The boldest question it poses: “if we know race is a social construct, at what point do we begin the process of deconstruction?” This is the question Baldwin didn’t ask and should have. My answer, at least at this point, is within our personal relationships. And I’m a hypocrite, because I let my friends talk about how “white” I am without correcting them—but if I did things right I would start with them. Just like talking about romantic attraction began with them and talks about our parents’ money began with them. In my social development and snowballing realizations, everyday talk, not haute scholarship, is where the deconstruction should have begun.

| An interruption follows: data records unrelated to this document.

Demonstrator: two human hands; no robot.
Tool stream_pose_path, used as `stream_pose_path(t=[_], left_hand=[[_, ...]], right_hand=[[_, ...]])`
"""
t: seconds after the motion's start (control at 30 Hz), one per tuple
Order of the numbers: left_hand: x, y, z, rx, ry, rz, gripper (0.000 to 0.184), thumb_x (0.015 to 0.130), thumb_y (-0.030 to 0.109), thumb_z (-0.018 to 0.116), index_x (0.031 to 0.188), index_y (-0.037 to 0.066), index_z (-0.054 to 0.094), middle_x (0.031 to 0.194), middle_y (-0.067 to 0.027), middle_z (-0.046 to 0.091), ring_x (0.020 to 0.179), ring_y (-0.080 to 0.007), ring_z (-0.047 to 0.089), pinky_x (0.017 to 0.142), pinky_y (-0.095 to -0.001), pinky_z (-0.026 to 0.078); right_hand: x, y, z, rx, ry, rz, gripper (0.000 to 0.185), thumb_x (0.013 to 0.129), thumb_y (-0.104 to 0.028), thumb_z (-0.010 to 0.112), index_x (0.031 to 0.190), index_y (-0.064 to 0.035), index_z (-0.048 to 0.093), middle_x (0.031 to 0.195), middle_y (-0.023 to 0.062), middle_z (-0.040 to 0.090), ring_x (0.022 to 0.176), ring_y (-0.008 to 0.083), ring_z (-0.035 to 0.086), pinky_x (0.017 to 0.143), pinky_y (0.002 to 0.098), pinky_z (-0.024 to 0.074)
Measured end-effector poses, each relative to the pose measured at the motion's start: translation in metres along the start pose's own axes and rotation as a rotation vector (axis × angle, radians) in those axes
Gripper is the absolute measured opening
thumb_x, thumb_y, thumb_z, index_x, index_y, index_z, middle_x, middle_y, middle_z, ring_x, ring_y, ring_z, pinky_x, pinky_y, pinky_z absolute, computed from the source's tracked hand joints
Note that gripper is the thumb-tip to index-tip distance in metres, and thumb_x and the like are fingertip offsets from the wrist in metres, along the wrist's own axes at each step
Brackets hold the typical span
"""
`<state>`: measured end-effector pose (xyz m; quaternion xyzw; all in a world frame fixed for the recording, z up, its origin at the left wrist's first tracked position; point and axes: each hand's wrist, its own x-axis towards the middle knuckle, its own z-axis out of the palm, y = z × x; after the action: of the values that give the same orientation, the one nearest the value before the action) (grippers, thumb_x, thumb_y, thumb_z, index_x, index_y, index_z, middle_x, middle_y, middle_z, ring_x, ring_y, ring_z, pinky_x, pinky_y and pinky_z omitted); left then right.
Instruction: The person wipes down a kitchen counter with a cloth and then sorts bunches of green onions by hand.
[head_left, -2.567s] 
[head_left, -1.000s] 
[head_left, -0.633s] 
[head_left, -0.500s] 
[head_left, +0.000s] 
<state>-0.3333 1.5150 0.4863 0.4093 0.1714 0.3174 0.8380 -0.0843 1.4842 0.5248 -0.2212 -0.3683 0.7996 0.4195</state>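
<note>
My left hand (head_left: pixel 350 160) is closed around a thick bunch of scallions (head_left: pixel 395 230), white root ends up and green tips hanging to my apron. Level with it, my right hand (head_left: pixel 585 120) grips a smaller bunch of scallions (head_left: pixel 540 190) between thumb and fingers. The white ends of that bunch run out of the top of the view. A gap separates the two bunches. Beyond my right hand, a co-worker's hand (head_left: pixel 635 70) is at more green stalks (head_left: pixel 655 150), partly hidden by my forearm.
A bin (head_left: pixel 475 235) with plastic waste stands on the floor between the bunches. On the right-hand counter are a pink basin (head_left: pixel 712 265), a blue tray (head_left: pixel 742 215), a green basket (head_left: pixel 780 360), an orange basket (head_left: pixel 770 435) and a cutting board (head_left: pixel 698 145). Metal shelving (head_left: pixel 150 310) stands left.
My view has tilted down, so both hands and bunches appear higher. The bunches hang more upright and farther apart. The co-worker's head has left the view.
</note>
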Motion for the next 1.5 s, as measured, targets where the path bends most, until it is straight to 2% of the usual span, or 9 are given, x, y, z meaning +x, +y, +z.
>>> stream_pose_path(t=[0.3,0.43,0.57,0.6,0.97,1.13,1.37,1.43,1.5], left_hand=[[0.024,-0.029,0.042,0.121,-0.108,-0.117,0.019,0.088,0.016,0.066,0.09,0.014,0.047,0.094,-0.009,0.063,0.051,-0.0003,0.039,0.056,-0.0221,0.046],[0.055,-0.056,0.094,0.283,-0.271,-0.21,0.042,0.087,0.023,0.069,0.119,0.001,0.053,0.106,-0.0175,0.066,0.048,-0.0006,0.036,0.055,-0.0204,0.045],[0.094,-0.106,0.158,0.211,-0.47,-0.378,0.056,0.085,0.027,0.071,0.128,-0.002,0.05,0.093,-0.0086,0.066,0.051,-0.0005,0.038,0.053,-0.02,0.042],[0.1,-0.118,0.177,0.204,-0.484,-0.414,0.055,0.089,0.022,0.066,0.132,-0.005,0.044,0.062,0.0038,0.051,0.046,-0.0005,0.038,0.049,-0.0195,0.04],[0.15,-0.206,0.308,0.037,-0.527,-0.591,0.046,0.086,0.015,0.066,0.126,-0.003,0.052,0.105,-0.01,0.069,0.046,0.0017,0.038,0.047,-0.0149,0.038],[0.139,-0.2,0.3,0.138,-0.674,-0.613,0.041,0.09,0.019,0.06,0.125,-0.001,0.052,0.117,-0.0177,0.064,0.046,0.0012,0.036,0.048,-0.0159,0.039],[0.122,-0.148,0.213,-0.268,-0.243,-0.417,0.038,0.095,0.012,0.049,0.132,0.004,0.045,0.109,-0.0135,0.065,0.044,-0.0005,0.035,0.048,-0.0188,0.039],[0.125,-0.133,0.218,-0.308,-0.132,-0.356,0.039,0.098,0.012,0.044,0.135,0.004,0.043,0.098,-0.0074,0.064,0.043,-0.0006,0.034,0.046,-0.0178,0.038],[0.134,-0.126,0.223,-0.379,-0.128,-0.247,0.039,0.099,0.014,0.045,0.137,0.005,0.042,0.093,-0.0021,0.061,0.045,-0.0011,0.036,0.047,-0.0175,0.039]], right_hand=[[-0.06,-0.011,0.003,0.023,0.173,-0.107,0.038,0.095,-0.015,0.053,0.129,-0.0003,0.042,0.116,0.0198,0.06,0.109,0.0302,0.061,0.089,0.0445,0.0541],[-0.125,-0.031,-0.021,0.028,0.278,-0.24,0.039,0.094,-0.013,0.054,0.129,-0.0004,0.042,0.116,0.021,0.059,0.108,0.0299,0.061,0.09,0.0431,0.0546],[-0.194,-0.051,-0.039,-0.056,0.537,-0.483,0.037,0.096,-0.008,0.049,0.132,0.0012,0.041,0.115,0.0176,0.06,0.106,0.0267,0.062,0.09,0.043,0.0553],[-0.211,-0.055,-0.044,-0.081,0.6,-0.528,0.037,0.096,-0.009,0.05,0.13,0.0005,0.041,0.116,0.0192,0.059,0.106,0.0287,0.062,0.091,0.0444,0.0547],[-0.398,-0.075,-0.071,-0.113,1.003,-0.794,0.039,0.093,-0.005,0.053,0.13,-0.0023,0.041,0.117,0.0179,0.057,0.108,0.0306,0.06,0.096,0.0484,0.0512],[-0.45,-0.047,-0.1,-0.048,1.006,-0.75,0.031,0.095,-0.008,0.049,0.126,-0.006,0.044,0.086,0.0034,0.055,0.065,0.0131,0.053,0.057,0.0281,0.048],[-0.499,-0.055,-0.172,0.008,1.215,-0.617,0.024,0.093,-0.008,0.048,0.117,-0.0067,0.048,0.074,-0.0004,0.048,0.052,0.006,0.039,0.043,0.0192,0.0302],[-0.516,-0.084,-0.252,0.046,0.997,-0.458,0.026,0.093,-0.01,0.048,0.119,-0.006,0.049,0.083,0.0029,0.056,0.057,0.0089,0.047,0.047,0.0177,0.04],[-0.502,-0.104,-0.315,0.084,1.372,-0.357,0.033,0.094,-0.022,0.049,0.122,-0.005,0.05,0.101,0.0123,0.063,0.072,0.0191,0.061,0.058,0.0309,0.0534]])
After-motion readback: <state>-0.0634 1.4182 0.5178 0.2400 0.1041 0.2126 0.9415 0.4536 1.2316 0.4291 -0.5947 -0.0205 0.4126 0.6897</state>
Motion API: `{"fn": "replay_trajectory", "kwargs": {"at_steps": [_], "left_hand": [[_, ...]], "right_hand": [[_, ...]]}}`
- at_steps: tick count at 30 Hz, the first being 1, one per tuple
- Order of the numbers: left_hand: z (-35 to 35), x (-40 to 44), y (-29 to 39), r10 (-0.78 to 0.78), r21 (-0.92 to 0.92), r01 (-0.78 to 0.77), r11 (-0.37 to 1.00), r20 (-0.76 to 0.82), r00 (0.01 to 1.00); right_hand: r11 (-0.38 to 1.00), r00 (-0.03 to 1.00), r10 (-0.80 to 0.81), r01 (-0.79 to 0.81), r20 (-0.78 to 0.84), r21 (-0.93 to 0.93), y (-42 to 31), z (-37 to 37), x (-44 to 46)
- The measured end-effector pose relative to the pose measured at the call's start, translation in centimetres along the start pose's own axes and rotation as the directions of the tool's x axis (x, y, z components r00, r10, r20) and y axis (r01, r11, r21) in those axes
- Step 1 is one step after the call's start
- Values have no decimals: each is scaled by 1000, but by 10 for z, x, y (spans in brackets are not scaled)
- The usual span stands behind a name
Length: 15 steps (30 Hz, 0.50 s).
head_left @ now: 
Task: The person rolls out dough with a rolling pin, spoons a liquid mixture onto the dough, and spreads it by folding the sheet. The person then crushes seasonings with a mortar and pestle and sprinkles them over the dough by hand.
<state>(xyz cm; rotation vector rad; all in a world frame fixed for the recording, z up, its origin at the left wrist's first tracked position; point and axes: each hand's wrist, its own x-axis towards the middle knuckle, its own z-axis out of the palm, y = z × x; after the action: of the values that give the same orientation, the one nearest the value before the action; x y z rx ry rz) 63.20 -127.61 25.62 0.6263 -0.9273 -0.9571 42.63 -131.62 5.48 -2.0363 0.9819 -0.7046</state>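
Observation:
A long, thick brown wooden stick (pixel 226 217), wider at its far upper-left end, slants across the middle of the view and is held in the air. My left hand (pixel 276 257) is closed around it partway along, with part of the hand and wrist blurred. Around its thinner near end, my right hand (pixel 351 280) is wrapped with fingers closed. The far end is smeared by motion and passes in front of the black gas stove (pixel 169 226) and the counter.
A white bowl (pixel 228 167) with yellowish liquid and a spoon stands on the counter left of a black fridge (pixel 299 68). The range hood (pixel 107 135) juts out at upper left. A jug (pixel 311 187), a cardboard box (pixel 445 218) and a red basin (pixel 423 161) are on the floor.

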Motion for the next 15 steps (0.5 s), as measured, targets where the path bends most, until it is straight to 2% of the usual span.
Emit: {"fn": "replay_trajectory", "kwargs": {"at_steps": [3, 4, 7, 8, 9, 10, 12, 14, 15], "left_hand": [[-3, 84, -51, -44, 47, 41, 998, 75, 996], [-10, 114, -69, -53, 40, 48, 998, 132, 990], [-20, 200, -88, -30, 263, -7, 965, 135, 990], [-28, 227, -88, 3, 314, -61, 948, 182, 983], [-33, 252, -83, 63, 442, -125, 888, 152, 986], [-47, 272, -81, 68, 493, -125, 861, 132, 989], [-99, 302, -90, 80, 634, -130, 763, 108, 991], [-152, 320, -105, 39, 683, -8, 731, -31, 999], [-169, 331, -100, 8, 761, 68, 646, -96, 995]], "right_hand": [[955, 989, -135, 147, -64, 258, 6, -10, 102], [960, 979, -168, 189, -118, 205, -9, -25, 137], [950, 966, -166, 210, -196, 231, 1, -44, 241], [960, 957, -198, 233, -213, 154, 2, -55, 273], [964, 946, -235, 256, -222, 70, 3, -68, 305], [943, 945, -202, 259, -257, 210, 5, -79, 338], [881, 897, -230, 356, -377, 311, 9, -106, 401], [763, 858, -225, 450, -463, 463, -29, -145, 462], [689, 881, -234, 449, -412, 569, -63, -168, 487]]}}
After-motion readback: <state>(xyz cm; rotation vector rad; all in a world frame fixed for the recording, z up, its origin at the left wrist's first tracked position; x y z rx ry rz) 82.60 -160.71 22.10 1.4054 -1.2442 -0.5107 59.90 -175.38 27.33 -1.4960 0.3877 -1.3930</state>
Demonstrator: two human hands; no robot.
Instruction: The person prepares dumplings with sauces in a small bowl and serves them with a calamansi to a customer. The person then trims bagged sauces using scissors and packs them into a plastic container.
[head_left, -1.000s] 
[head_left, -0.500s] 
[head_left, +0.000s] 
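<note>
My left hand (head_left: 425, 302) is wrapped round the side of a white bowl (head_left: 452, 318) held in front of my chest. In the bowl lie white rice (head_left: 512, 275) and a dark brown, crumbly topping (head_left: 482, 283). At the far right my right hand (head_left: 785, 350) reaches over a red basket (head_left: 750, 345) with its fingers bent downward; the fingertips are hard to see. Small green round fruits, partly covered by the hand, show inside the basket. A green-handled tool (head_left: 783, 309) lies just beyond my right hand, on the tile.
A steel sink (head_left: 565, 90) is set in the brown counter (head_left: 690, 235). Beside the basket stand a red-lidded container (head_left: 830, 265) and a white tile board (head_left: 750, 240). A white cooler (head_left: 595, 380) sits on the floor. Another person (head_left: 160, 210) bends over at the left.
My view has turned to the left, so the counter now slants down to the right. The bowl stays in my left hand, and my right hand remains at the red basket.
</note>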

Writing about a subject like race is difficult not because the topic is hefty, but because I have so many biases toward it. I’d very much like not to be lumped in with writers considered to have made notable contributions to Black and African-American Literature because I’m not writing about a Black experience—I’m not writing as a black man. Please remove me from the discourse, because I don’t represent anyone but myself.
However, the other hurdle in representing myself within marginalia is that some readers, inevitably, will feel I represent them as well. It always seems a danger to write about the othered group without fear of misrepresentation, which makes me even further want to avoid labels. What I want is a slight inverse of one of James Baldwin’s own wishes: I want to be a good man and an honest writer.
Being an honest writer means to me that I cover all my bases, that I stick to the facts as I know them and, when necessary, scrutinize the little things. As writers it isn’t our job to worry about fact-checking our memories, but there are certainly other things that need to be corroborated—the clinically biographical facts I want to extract in my writing, the names of streets on which I’ve lived, the things that, without showing my research, would have me admit to laziness—here, I’m doing my damnedest to be sure I’ve checked up on the crucial bits.
It’s necessary for me to make sense of the ways I’ve read the world throughout my experiences, and to ensure that as I’ve moved through life I haven’t brushed the wrong experiences off. “An author is not to write all he can,” writes John Dryden, “but only all he ought.” And I ought—need—for the sake of my own sanity, to begin evaluating my decisions and my experiences.
One day at recess, Hermann, a boy with a dark mullet who licked his lips beet-red, called me a nigger. It was the first time I had ever been called a nigger. I told on him not because I was hurt or upset, but because I wanted to see what would happen to him. I enjoyed the eye-widening of the recess supervisor when I told him what had happened, and I knew he’d move quickly to find this boy and bring him to justice.
I don’t know, nor do I think I ever knew what happened to Hermann that day, as he was dragged away by the arm by one of our lead supervisors near the end of recess. But I discovered power in a word—power that, at seven or eight, I knew I was using the way he had wanted to. I had turned his dominance back onto him.
I still wonder about that power. I wonder whether, had I felt less racially neutral, I would’ve made far different decisions, far different observations. I wonder if, had I felt a little blacker, whatever that might mean, recess would have ended the same way.